Réflexion après une défaite, façonner l’avenir

Grèce • Dans le cadre du débat provoqué par les renoncements de Syriza, Elena Portaliou, ex-membre de Syriza qui a rejoint le nouveau parti Unité populaire tente d'esquisser une feuille de route pour continuer la lutte contre l'austérité, malgré les découragements.

Quand nous essayons de faire le point de la défaite électorale du 20 septembre et des mauvais résultats de l’Union Populaire, nous disons qu’on nous a volé le temps pour nous y préparer. Nous oublions alors que la gestion du temps appartient au pouvoir, qui emploie des stratégies de guerre pour surprendre et disloquer le camp anti-memorandum.

La blessure subie par ceux qui ont participé aux luttes sociales et à la construction du Syriza ne cicatrisera pas avec la continuation expéditive des luttes. Il faut se demander pourquoi les tendances organisées de Syriza et les militants actifs qui ne partageaient pas la stratégie tacite de l’entourage du président ne voyaient pas ou ne voulaient pas voir que l’affrontement avec les « institutions » n’aurait pas lieu, parce que nous n’étions pas armés pour et ne l’avions d’ailleurs pas envisagée.

Le NON de quelques député(e)s (ndr. : quand le Parlement fut invité à entériner l’accord du Premier ministre avec les créanciers) a fissuré l’unité du groupe parlementaire de SYRIZA, qui acceptait sans aucune pudeur de servir de médiateur pour que le peuple accepte sa propre ruine. S’il n’y avait pas eu ces NON au parlement, ni les NON du départ massif de milliers de membres du parti, nous aurions des raisons de croire que Syriza n’a été qu’une chemise vide, une appellation qui désigne maintenant une entité toute différente.

Déception et abstention
La signature du troisième memorandum a dissipé les dernières illusions, par ailleurs inexcusables.Il nous faut repenser nos trajectoires tant collectives qu’individuelles. Le choc d’un réveil brutal peut devenir libérateur. Nous aurions peut-être aussi pu accélérer le rythme politique comme nos adversaires, et inscrire des actions radicales qui annoncent l’ère nouvelle de résistances et la démarche nouvelle de l’Unité Populaire. L’Unité Populaire a démarré dans la hâte. Ceux qui ont pris l’initiative de sa création, ont agi en accord complet avec leurs convictions politiques de toujours, mais ils ont entrepris une démarche collective comme si c’était un choix personnel les concernant individuellement. Ils ont ainsi raté la communication avec le corps électoral désireux de conserver certains modestes acquis, qui penchait pour ceux qui paraissaient les meilleurs gestionnaires du mémorandum, Syriza.

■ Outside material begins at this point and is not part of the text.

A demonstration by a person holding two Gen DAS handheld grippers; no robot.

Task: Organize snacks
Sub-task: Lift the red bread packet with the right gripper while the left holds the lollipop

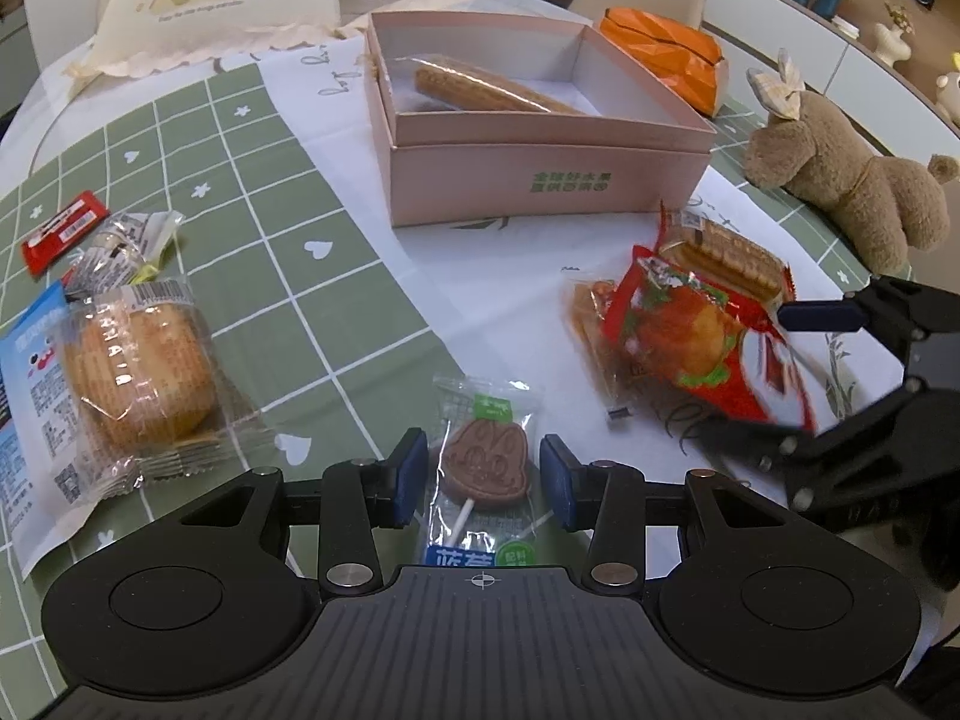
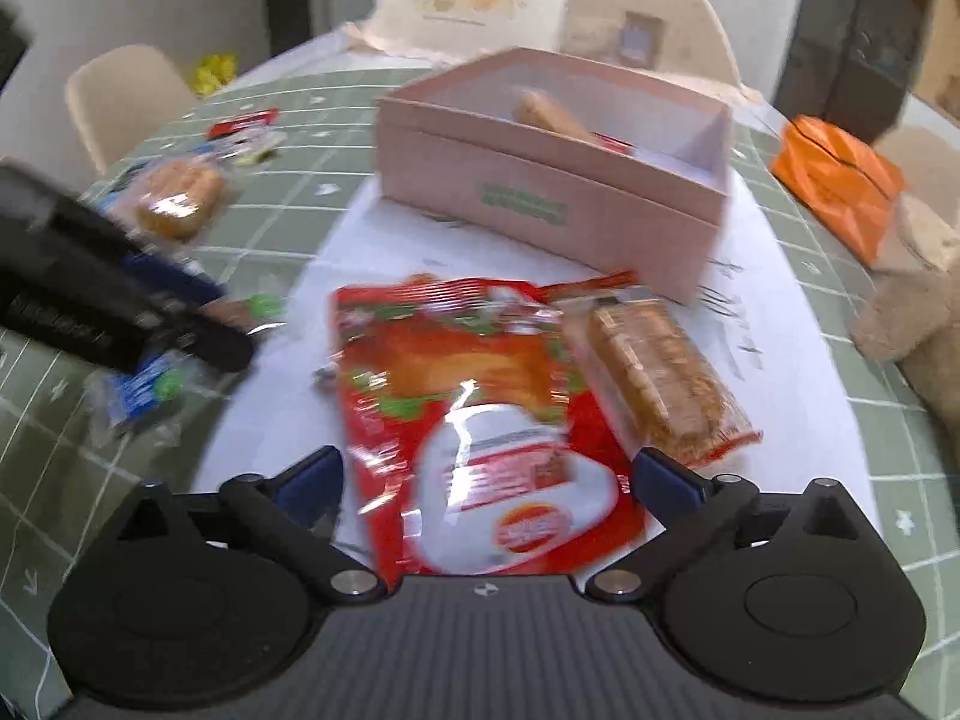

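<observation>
Left tool (image 1: 483,483) wide around clear-wrapped brown chocolate lollipop (image 1: 485,462), not touching; right tool (image 2: 486,480) wide astride glossy red snack packet (image 2: 480,420) on table (image 1: 336,312).

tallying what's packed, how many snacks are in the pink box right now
1: a long wrapped biscuit stick lying diagonally inside the pink box. The near wall hides part of the floor, so more may be hidden.
</observation>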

Par ailleurs, le corps électoral, qui depuis le premier memorandum se trouve progressivement marginalis, n’attend rien des élections et vient grossir le rang des abstentionnistes. L’abstention lors du dernier scrutin n’exprime pas seulement la résignation mais aussi la défiance envers le système politique tout entier et/ou envers un changement par Syriza. Quant aux citoyens qui ont préféré exprimer leur opposition au memorandum par le moyen catégorique de l’abstention, on peut estimer qu’ils auraient pu nous soutenir et nous permettre de continuer les luttes aussi depuis le Parlement.

Un projet pour les forces vives
Nous avons perdu une bataille mais pas la guerre, ont déclaré, le soir des élections, les porte-paroles de l’Union Populaire. Ce parti veut créer un front populaire, social et politique. Comment après l’échec ou la « trahison » du Syriza nous sera-t-il possible d’afficher le même but, en brandissant cette fois l’arme de la sortie de la zone euro ? A vrai dire, les gens des milieux populaires ont perdu la confiance en eux ou l’espoir secret que la baguette magique du vote transformera le monde. Par ailleurs, ils doivent mener une lutte quotidienne pour gagner leur vie et assurer leur survie. Selon une thèse, plus les gens sont ruinés, plus ils seraient prêts à se révolter ; c’est inexact, du moins en Europe. Il faut un projet mobilisant les forces sociales vives. Il faut des réponses à des questions difficiles et non des plate-formes qui ne sont que des rapiéçages de mots. Il faut des recompositions et des confrontations sociales, des fronts populaires en Grèce et des fronts de solidarité en Europe et dans le monde entier.

Tout d’abord, nous devons changer nous-mêmes. L’assemblage de petites formations aux discours et actions éparses d’aujourd’hui, doit céder la place à un puissant courant politique et idéologique nourri d’exemples historiques et contemporains. La démocratie doit devenir la règle de notre existence collective, sociale et politique.